§ **To do**: Please work out how many of the lines below include "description". Only the number should be given.

[The records]

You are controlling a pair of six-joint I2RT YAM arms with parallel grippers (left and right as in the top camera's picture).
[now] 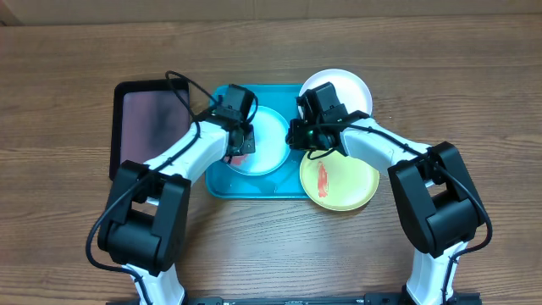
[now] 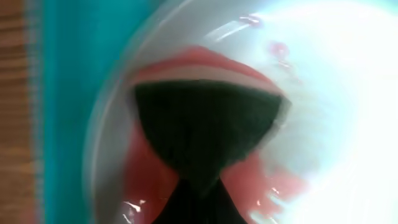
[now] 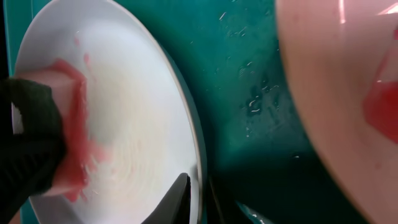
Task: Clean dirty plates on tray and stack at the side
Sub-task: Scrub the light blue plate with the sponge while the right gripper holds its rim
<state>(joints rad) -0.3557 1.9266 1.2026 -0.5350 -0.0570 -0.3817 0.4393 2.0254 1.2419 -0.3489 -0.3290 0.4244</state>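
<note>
the round light blue plastic plate lies on the large turquoise rectangular plastic tray. the left gripper is clamped on a pink sponge with dark top, which is pressed onto this plate. the right gripper pinches the plate's rim.

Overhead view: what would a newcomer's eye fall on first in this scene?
Both grippers meet at the light blue plate on the turquoise tray. The left gripper presses down on red smears, and the right gripper pinches the plate's rim. The next thing to catch the eye is the red streak on the yellow-green plate, at the tray's lower right corner.
</note>
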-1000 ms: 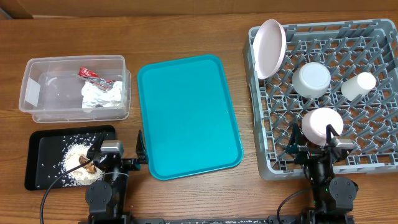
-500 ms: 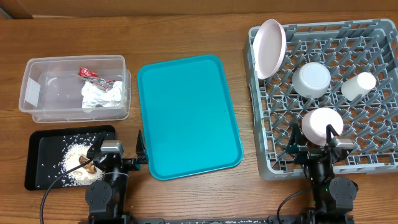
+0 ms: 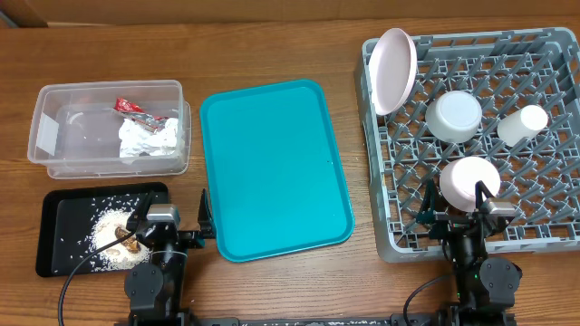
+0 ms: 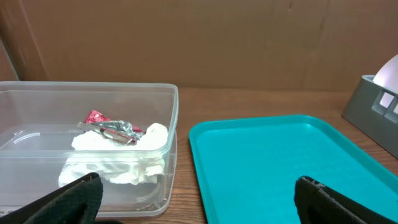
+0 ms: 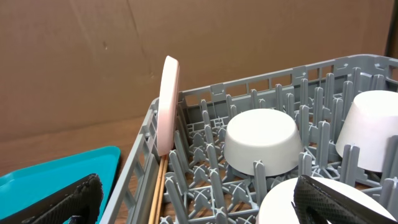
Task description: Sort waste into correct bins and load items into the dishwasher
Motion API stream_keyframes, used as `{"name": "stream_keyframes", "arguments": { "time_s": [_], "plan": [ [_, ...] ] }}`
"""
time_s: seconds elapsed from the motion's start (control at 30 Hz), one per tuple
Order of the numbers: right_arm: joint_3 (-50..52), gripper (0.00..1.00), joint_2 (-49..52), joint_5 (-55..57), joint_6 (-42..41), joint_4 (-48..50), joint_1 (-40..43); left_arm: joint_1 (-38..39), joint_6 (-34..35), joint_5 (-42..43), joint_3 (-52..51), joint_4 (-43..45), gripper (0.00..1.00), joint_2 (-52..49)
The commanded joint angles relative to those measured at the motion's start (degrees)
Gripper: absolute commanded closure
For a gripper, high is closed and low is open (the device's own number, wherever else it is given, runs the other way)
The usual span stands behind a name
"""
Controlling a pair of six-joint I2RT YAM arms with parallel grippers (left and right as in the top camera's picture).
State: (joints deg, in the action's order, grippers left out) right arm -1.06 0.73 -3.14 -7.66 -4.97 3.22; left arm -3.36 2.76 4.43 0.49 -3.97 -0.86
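Note:
The grey dishwasher rack [image 3: 390,145] at the right holds a pink plate [image 3: 393,58] on edge, a white bowl [image 3: 453,115], a white cup [image 3: 523,123] and a second white bowl [image 3: 469,179]. Wooden chopsticks [image 5: 163,186] lie in the rack by its left wall. A clear bin [image 3: 109,127] at the left holds a red wrapper [image 3: 132,110] and crumpled tissue [image 3: 147,138]. A black tray [image 3: 63,226] holds rice and food scraps. The teal tray [image 3: 272,167] is bare. My left gripper [image 4: 196,199] is open and empty at the front left. My right gripper [image 5: 199,202] is open and empty at the rack's front.
Both arm bases [image 3: 154,272] [image 3: 480,272] sit at the table's front edge. A brown cardboard wall [image 4: 186,43] stands behind the table. Bare wood shows between the teal tray and the rack [image 3: 361,172].

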Motion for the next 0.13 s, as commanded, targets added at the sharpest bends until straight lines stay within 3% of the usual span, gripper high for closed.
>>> {"name": "stream_keyframes", "arguments": {
  "time_s": [0.0, 0.1],
  "plan": [
    [0.6, 0.00, -0.6, 0.1, 0.2, 0.4, -0.4, 0.4, -1.1, -0.4, -0.2, -0.2, 0.00, 0.7],
    [0.6, 0.00, -0.6, 0.1, 0.2, 0.4, -0.4, 0.4, -1.1, -0.4, -0.2, -0.2, 0.00, 0.7]
  ]
}}
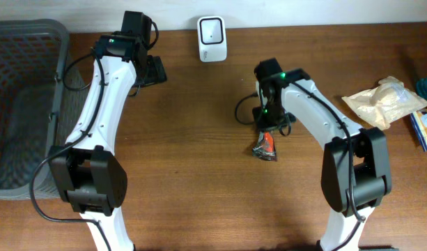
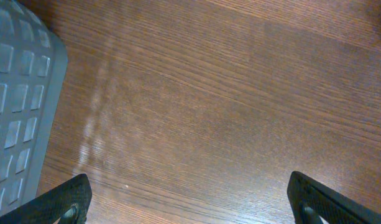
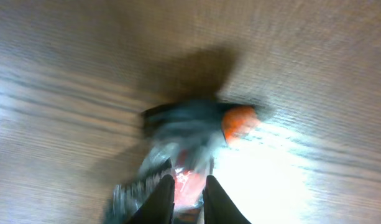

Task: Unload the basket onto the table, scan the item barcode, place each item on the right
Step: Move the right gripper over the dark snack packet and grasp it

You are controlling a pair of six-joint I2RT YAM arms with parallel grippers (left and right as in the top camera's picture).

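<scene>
Two arms are stationed at the table [image 1: 199, 174]. Well off to the left of the right pincer [image 1: 265, 131] the basket [image 1: 18, 104] is found, and the left pincer [image 2: 190, 204] is held spread wide over bare wood beside it. A crumpled bag [image 1: 384, 101] lies well to the right. The scanner [image 1: 212, 39] stands beyond the right pincer and to its left, with nothing set in between. The packet [image 1: 266, 148] is located directly under the right pincer, its long axis running back toward that arm's base. The fingers [image 3: 164, 202] are seen clamped on the packet's end, though that view is blurred. Carriage to the scanner is judged to fall to the right arm; the barcode face cannot be made out.
</scene>
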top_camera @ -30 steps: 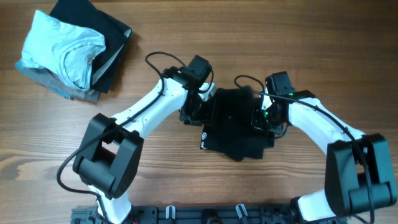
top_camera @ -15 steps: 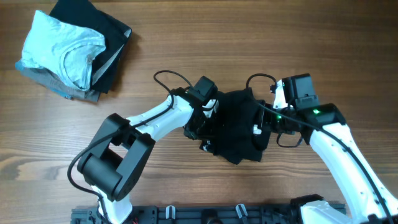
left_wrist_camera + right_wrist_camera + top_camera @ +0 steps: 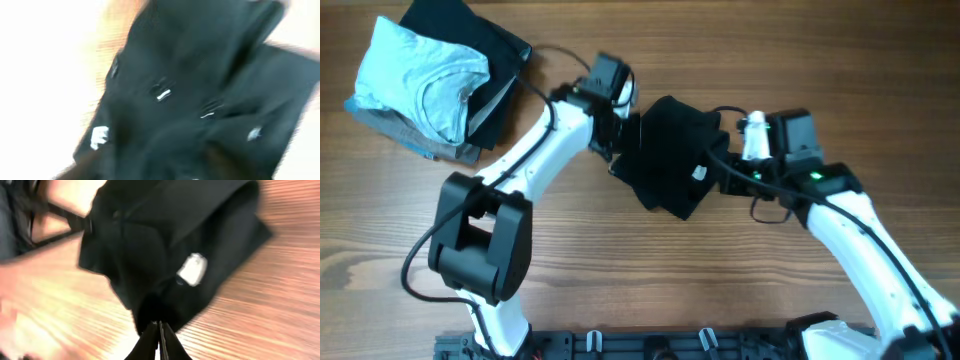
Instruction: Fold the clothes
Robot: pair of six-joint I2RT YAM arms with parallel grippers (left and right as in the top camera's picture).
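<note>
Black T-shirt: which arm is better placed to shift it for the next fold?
Right, probably. The right gripper is shut on an edge of the black T-shirt, so it can pull the cloth at once. The left gripper sits at the opposite edge, but its blurred view shows no sure grip.

Robot lab workbench: wood-grain table (image 3: 650,270), white left arm (image 3: 535,150) and right arm (image 3: 865,235), black mounting rail (image 3: 620,346).

Bare worktop (image 3: 740,290) open on either side of the right fingers (image 3: 150,342). Straight ahead, at the tips, bunched black T-shirt (image 3: 670,160); beyond it, left arm (image 3: 545,135). Folded pile (image 3: 430,85) well apart.
</note>
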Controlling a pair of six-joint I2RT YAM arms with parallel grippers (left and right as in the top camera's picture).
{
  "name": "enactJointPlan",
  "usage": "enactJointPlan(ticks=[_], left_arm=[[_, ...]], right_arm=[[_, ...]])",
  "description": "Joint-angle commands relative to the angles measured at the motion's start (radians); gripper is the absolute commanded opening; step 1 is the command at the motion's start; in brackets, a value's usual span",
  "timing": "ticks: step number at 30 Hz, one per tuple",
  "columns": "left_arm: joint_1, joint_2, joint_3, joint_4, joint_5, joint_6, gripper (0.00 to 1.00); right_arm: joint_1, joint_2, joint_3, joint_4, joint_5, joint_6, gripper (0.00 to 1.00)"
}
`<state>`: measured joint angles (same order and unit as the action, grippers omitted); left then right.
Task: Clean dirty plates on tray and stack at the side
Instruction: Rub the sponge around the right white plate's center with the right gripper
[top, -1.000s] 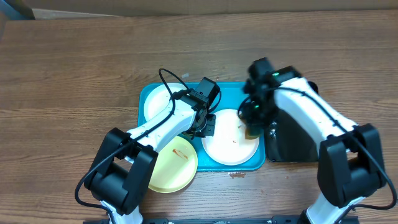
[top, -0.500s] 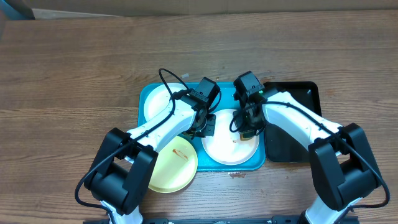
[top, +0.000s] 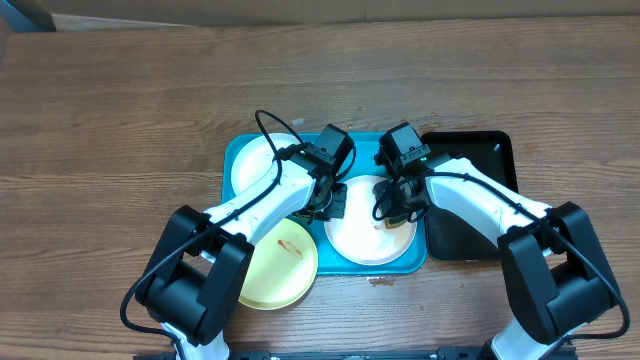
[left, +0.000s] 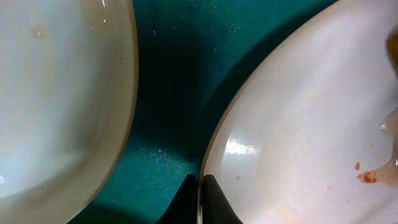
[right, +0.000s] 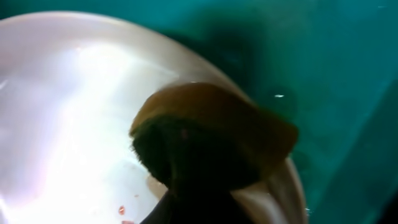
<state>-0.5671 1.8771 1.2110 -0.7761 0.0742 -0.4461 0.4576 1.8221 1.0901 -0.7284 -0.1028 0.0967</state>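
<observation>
narrow tray (left: 168, 93) gap btw white plates (left: 62, 93), both arms (top: 260, 198) crowd tray middle

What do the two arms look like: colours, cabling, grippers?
Left arm and right arm match: glossy white rounded link shells between bulky black joint housings. A thin black cable loops free beside the left wrist. Left gripper and right gripper are black; the left's fingers taper to narrow tips.
</observation>
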Motion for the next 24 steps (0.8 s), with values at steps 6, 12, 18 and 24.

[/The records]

§ **Response area**: 2